Since today's posting is a "Woodfaire Wikipedia," in the spirit of Bonner County's Centennial year, I welcome corrections or additions to the Woodfaire story or its spelling.
4 comments:
Marianne, do contact Bob Hamilton. I'm pretty sure he was one of the neighborhood correspondents that you mentioned, and he also said once that he was the "unofficial mayor" of Woodfaire (but I don't know how he spelled it.)
I once lived on a "teacherage" - ask Margo or Bill. Starks High School (Louisiana) actually had a teacherage where teachers could live - free of charge - if you were female and single and white. It was closed in 1972 when a few black, single, female teachers arrived.
My Grandmother (Bertha Egbert) was a teacher in numerous one-room schools in Northern Idaho including Woodfairie. Finding herself widowed at a young age with 2 sets of twins (ages 4 and 8), she returned to teaching and had no problem finding jobs in one-room schools as she brought her own 4 children to the school population.
In going through my mother’s (Nancy Nelson) historical boxes, there are pictures and articles related to what she referred as the Woodfairie and Dawson days as they were in those 2 schools from 1924 to 1927. All notes and pictures are spelled Woodfairie.
I enjoy your blog and look forward to your new book Ratfink Brown!
Warm Regards,
Karen O’Donnell
Karen,
You would have bring the old ratfink out of the ashes, wouldn't you?
Do you know that I wrote a letter to Marsha McComas and reminded her of when she and Sally O'Donnell drafted me into playing the ratfink at the Drill Team Variety Show back in '63-'64 and she couldn't remember who I was.
Maybe if I'd sent her a picture of myself with that ugly head, the gunny sack top and those whiskers and my black tights, your sister-in-law and she suited me up in, I might have jogged her memory.
I remember serving a vital need in that show besides comic relief in between acts when Marilyn McKenney lost her contact.

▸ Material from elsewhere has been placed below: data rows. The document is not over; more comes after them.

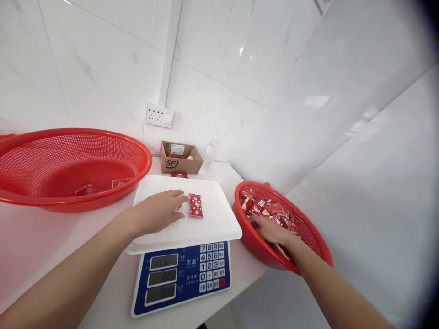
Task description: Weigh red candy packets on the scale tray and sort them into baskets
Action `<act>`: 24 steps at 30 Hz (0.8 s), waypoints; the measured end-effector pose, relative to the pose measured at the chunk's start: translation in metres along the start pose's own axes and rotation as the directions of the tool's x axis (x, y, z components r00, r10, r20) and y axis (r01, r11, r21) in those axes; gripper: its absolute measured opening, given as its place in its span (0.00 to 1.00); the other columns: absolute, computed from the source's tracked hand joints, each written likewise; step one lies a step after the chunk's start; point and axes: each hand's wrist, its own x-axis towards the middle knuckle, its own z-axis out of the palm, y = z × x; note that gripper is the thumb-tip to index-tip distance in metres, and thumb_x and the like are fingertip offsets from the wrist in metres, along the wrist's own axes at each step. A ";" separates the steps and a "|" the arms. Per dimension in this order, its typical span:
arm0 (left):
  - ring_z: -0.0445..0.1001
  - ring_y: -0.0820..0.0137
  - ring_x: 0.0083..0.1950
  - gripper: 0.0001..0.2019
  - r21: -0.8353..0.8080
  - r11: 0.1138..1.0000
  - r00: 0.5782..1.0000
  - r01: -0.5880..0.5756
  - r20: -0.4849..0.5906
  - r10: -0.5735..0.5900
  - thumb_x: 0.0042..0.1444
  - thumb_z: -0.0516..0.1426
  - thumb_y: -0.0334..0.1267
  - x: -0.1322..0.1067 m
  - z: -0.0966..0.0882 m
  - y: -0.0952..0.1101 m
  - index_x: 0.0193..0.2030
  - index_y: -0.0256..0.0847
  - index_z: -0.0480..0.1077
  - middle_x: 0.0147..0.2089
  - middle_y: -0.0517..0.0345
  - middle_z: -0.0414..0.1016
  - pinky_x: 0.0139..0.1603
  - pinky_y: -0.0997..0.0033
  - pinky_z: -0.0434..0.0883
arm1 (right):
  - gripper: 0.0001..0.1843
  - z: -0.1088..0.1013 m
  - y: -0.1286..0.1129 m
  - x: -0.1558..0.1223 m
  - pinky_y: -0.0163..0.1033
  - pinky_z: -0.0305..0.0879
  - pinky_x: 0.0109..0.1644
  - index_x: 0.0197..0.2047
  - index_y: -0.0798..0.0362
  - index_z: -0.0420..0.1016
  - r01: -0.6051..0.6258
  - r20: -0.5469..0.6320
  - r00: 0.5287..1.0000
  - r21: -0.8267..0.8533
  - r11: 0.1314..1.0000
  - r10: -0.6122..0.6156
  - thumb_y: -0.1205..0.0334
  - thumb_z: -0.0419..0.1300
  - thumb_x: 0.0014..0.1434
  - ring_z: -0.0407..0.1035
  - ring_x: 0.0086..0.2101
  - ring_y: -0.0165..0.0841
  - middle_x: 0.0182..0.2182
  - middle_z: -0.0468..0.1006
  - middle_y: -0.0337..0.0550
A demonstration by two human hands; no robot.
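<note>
My left hand (159, 210) is over the white weighing tray (212, 233), fingers apart. Just right of its fingertips lies a small red wrapped packet with pale dots (196, 206). A second packet (178, 208) shows only in part between my thumb and fingers, and it does not look gripped. On the right, my right hand (270, 230) reaches into a red plastic basket (318, 249) among many red and mixed wrapped packets (270, 208). Its fingers are curled down and partly hidden, so what they hold is unclear. Under the tray is a blue electronic scale (187, 274) with number keys and displays.
A large red mesh basket (78, 141) at left contains a few red packets (87, 189). Behind the tray are a small cardboard box (181, 165), a red packet (179, 175) and a clear plastic bottle (210, 155). A tiled wall with a socket (159, 114) bounds the white table.
</note>
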 end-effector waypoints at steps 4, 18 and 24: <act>0.62 0.58 0.62 0.21 0.005 1.000 1.000 -0.003 0.014 0.003 0.60 0.47 0.41 0.000 0.001 -0.002 0.60 0.45 0.61 0.63 0.52 0.61 0.56 0.59 0.64 | 0.07 -0.011 0.000 -0.003 0.36 0.64 0.26 0.32 0.51 0.68 -0.038 -0.128 0.991 0.070 0.997 0.047 0.69 0.53 0.49 0.68 0.22 0.33 0.23 0.75 0.37; 0.62 0.60 0.62 0.23 0.014 1.000 0.999 -0.014 0.042 0.013 0.59 0.49 0.44 0.001 0.005 -0.002 0.62 0.45 0.59 0.63 0.51 0.62 0.58 0.61 0.60 | 0.22 0.002 -0.104 -0.023 0.44 0.71 0.45 0.57 0.49 0.62 0.231 -0.137 0.972 0.441 0.867 -0.190 0.55 0.53 0.60 0.69 0.48 0.38 0.52 0.70 0.49; 0.43 0.55 0.70 0.29 0.002 0.996 0.996 -0.085 0.039 0.085 0.59 0.50 0.52 -0.002 0.009 0.010 0.66 0.51 0.51 0.70 0.52 0.47 0.64 0.51 0.49 | 0.19 -0.005 -0.079 -0.030 0.48 0.60 0.58 0.54 0.49 0.66 0.155 -0.282 0.950 0.063 0.986 -0.132 0.59 0.52 0.60 0.63 0.55 0.41 0.55 0.69 0.46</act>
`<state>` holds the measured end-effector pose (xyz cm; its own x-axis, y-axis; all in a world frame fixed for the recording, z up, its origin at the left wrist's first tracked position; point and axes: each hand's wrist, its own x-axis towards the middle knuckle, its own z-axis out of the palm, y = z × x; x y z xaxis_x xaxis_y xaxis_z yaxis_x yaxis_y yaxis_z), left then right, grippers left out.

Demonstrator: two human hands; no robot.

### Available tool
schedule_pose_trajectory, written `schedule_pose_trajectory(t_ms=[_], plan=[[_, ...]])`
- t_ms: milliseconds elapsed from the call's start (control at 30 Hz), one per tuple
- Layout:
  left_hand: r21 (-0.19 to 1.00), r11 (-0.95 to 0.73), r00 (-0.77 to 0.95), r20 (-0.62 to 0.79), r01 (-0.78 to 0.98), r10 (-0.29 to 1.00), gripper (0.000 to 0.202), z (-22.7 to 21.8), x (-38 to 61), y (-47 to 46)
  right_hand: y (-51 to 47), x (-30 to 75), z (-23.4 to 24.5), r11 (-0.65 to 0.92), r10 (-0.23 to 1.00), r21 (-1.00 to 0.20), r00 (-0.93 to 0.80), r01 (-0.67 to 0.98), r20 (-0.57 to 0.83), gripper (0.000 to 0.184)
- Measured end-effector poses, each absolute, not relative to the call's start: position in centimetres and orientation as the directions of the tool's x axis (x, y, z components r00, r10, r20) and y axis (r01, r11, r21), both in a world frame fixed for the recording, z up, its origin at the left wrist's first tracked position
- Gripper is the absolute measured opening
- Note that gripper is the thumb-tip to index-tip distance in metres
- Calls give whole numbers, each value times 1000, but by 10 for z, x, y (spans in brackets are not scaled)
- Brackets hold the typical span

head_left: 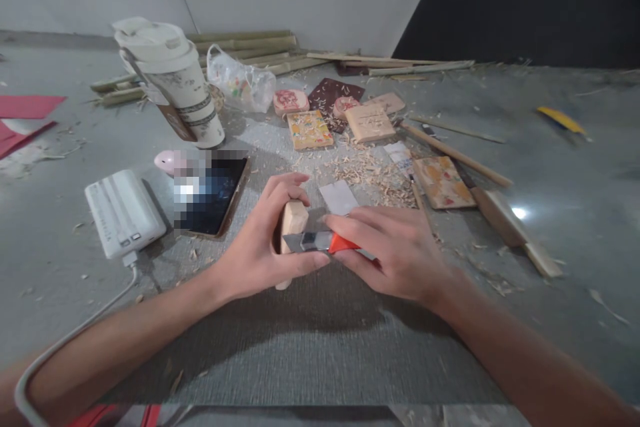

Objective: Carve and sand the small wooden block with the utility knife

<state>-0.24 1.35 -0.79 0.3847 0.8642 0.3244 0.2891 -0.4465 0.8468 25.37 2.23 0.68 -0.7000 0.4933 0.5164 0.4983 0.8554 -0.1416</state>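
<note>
My left hand is wrapped round a small pale wooden block, held upright above a grey mat. My right hand grips an orange utility knife, with its metal blade laid across the block's side. My left thumb rests against the blade end. Both hands are closed and meet at the middle of the view.
A phone, a white power bank with its cable and a big cup stand to the left. Carved and painted wooden tiles, wood shavings, sticks and bamboo pieces lie beyond my hands.
</note>
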Motion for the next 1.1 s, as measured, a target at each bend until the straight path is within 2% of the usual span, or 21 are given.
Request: schedule_pose_trajectory(t_ms=[100,267,500,667,1000,1100], plan=[[820,-453,328,346,350,879,49,-7,-1,9,23,254,7,846,507,-138,-695,515,510,26],[832,-418,298,321,365,899,66,-9,1,2,23,254,8,845,508,-140,-693,516,511,30],[890,-237,265,138,389,954,60,-1,6,-5,22,253,8,826,541,-155,-682,543,493,26],[899,-249,282,149,359,948,48,6,6,-3,21,252,10,829,540,-157,-695,537,475,28],[885,-251,209,181,391,961,59,0,3,-4,11,244,8,804,502,-36,-646,593,576,27],[878,-265,193,203,398,960,55,-2,4,-8,6,241,9,765,543,-62,-591,641,596,27]])
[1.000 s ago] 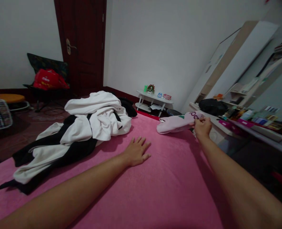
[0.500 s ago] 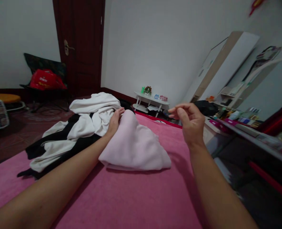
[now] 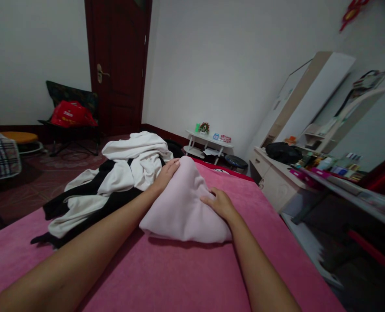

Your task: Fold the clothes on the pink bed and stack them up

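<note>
A folded pale pink garment (image 3: 186,212), its exact kind unclear, lies on a pink bedspread (image 3: 166,277) with its far end bunched into a peak. My left hand (image 3: 168,172) rests along the garment's far left side, fingers stretched out and together. On the right side, my right hand (image 3: 220,203) touches the cloth with its thumb and fingers apart; the fingertips are partly hidden by the folds. Just left of my left arm is a loose pile of white and black clothes (image 3: 137,169).
Beyond the bed stand a low white table (image 3: 208,139) with small items and a dark round stool (image 3: 236,162). To the right is a cluttered dressing table (image 3: 273,169). A chair with a red bag (image 3: 73,114) stands by the brown door (image 3: 121,65).
My right hand has come down and left from the air onto the right side of the pink garment. My left hand stays at the left side. The view has shifted slightly.
</note>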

I had to do one of my front curtain appearances, and as I came back stage, there was the contact staring back at me big as life on the floor. I doubt anyone remembers that either, but I do because it saved the day for Marilyn.
As for your grandmother and Woodfairie (thank you for the spelling), I read part of Virginia Overland's piece about Betty Egbert, whose daughter was Nancy Nelson, and wondered if that might be someone I knew.
The Woodfairie story is definitely one of the many wonderful tales of Bonner County history----long before we were creating some more.
How can we forget the Middle Earth, and how many young 'uns out there could even tell us where it was located or which Pucci boy started it up.
Speaking of that place, I do remember someone accompanying me there on my 21st birthday to sip my first legal beer.
Enough said.
Bobbie Brown Huguenin sent me her First Communion picture overnight. I could easily pick her out as well as another Pucci. Oh, for the nostalgic days of our own yesteryear.
Good to hear from you, Karen. Hello to John.